Los datos ayudan a dimensionar el reto. Solo la red administrada por COVIAL supera los 11 mil kilómetros de carreteras. Sin embargo, la actualización del Plan de Desarrollo Vial 2018-2032 revela que casi la mitad de la red vial nacional se encuentra en condición regular, mala o muy mala. Es una advertencia clara: una parte importante de nuestra infraestructura ya demandaba intervenciones antes de que llegaran las lluvias.
La experiencia internacional también es contundente. Retrasar el mantenimiento incrementa significativamente los costos de recuperación. Lo que pudo resolverse con una intervención preventiva termina convirtiéndose en una reconstrucción mucho más costosa. Lo barato termina saliendo caro y la factura siempre la pagan los ciudadanos: con más tiempo perdido en el tráfico, mayores costos logísticos, menor competitividad y, muchas veces, mayores riesgos para su seguridad.

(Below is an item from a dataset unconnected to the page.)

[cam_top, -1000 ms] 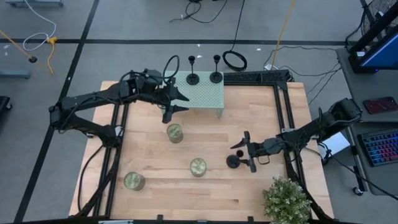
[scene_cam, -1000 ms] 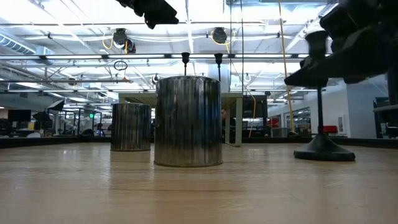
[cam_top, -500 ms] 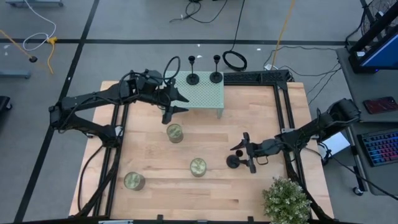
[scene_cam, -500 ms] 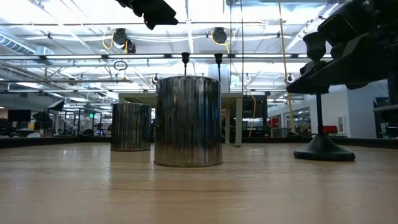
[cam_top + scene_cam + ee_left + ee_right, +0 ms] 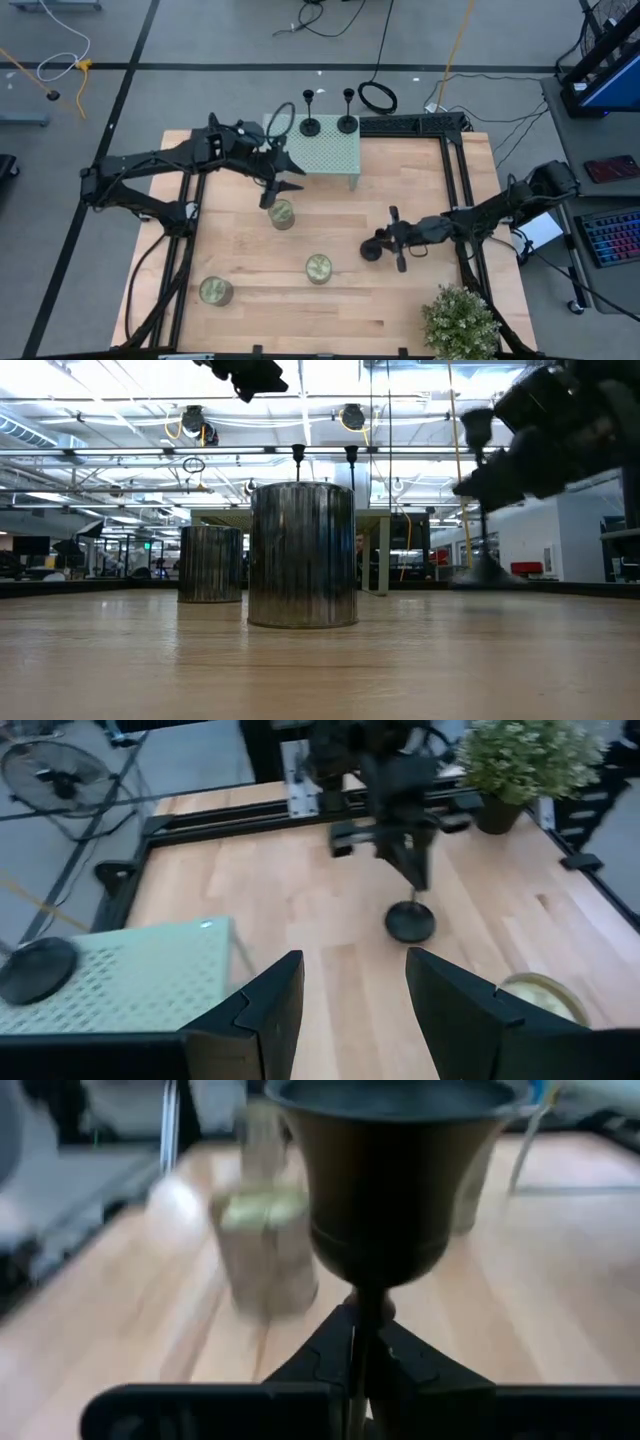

Pero el problema no termina en las carreteras.
También ocurre con escuelas que esperan años por reparaciones, hospitales que envejecen sin mantenimiento suficiente, sistemas de agua potable que pierden eficiencia, drenajes que solo reciben atención después de una inundación, edificios públicos que se deterioran lentamente e instalaciones deportivas que terminan abandonadas. No solo dejamos deteriorar infraestructura; dejamos deteriorar patrimonio público.
Quizá la explicación sea más política que técnica.
Construir genera titulares. Inaugurar produce reconocimiento. Cortar una cinta ofrece resultados inmediatos. Conservar, en cambio, rara vez genera aplausos, aunque probablemente sea una de las inversiones públicas con mayor rentabilidad económica y social.
Sin embargo, la reflexión va mucho más allá del concreto.
También nuestras instituciones necesitan mantenimiento.
La confianza ciudadana requiere mantenimiento. La justicia requiere mantenimiento. La seguridad requiere mantenimiento. La educación requiere mantenimiento. Las instituciones no colapsan de un día para otro; se debilitan lentamente cuando dejamos de fortalecerlas, cuando normalizamos su deterioro y cuando reaccionamos solo después de que la crisis estalló.
Solemos pensar que el desarrollo comienza cuando colocamos la primera piedra de una obra. En realidad, comienza al día siguiente, cuando asumimos la responsabilidad de conservarla.
Lo mismo ocurre con una carretera. Con una escuela. Con un hospital. Con nuestras instituciones.
Y también con Guatemala.
Porque los países no se deterioran cuando dejan de construir.
Se deterioran cuando dejan de cuidar lo que ya habían construido.
Construir es una promesa. Conservar es cumplirla.